- Mount Gilead Mount Gilead Mount Gilead
- Coordinates: 39°3′31″N 77°39′52″W﻿ / ﻿39.05861°N 77.66444°W
- Country: United States
- State: Virginia
- County: Loudoun
- Time zone: UTC−5 (Eastern (EST))
- • Summer (DST): UTC−4 (EDT)

= Mount Gilead, Virginia =

Unincorporated community in Virginia, United States

Mount Gilead is an unincorporated community in Loudoun County, Virginia, United States. Mount Gilead lies atop a 602 ft peak of Catoctin Mountain to the east of the North Fork Goose Creek.

==History==
Mount Gilead began in 1821 when Dr. Isaac Eaton purchased 18 acre on the western slope of Catoctin Mountain on the road from Leesburg to Coes Mill on the North Fork of Goose Creek for the purpose of founding a health spa from the mountain springs there. In 1823 Eaton sold three half-acre lots on his property for the establishment of a settlement named Mount Gilead, after the biblical mountain. The following year, his dream was given legitimacy by the establishment of a post office in the village. By 1835 the village had extended to 22 lots and several streets had been laid out.

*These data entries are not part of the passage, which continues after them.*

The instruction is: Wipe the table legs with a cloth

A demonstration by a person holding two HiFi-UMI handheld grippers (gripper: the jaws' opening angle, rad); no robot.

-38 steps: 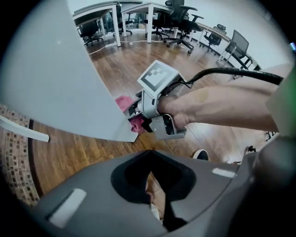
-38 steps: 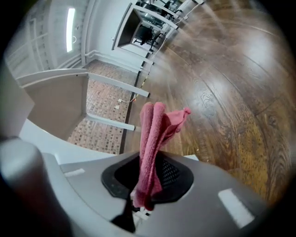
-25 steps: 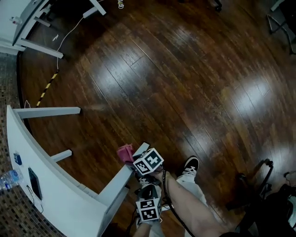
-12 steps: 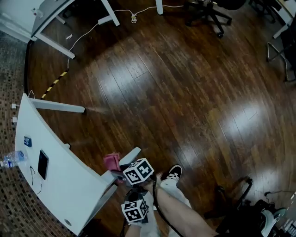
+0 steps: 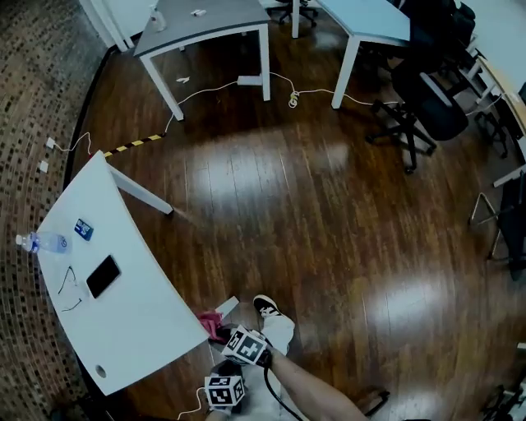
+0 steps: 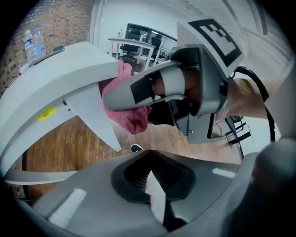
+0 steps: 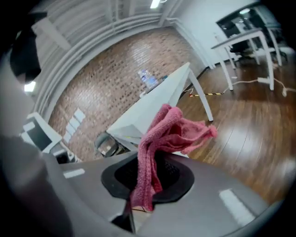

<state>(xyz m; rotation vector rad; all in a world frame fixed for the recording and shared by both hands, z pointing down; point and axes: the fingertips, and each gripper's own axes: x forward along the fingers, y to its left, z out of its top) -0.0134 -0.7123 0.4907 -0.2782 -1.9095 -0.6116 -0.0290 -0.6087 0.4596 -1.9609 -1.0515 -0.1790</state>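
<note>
**Pink terry cloth** (image 7: 169,132): crumpled, its lower end pinched in the closed jaws of the right gripper (image 5: 223,331), its free end flopping forward. I see it beside the near white slanted table leg (image 6: 99,115), just under the tabletop (image 5: 140,329) (contact unclear). The far leg (image 5: 140,191) stands well apart.

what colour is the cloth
The cloth is pink, clearest in the right gripper view.

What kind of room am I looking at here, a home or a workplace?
Most likely an office or lab workspace: plain desks, such as the white table and a grey desk, stand on a wood floor, with black swivel chairs beyond.
</note>
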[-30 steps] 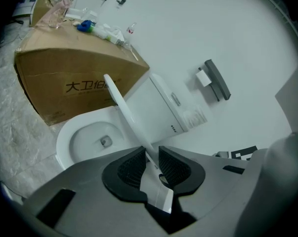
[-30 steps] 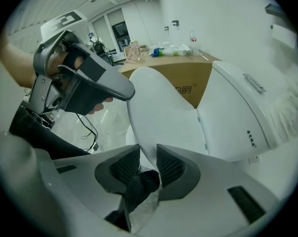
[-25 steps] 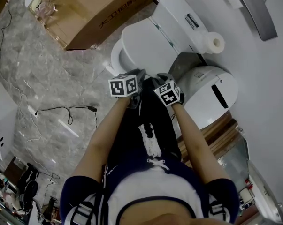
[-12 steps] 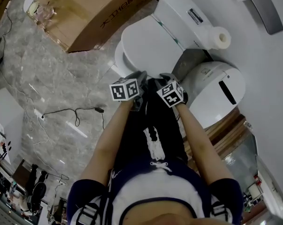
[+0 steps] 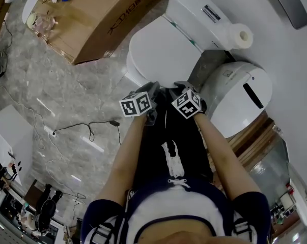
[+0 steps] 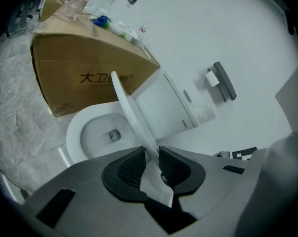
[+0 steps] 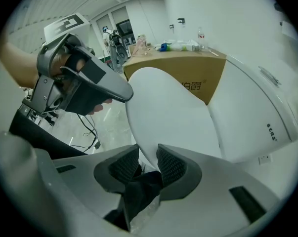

Though the Civil War largely passed by Mount Gilead, Eaton's spa went out of business due to lack of patrons during the war. In the postbellum years, the village continued to grow and prosper, with a school opening in 1870 and the establishment of several stills at the springs that once fed the spa.

The beginning of the end for Mount Gilead came in 1889 with the closing of Coes Mill. The post office was closed in 1905 and the school in 1918. With the coming of Prohibition in 1921, the last of Mount Gilead's industries literally dried up and, by 1930, the county stopped maintaining the road from Mount Gilead to North Fork, thus placing the village at the end of a dead end road.

Today the village still exists as a small residential community, which in a small way has returned to the spirits industry in the form of Willowcroft Vineyard, which operates just north of the village.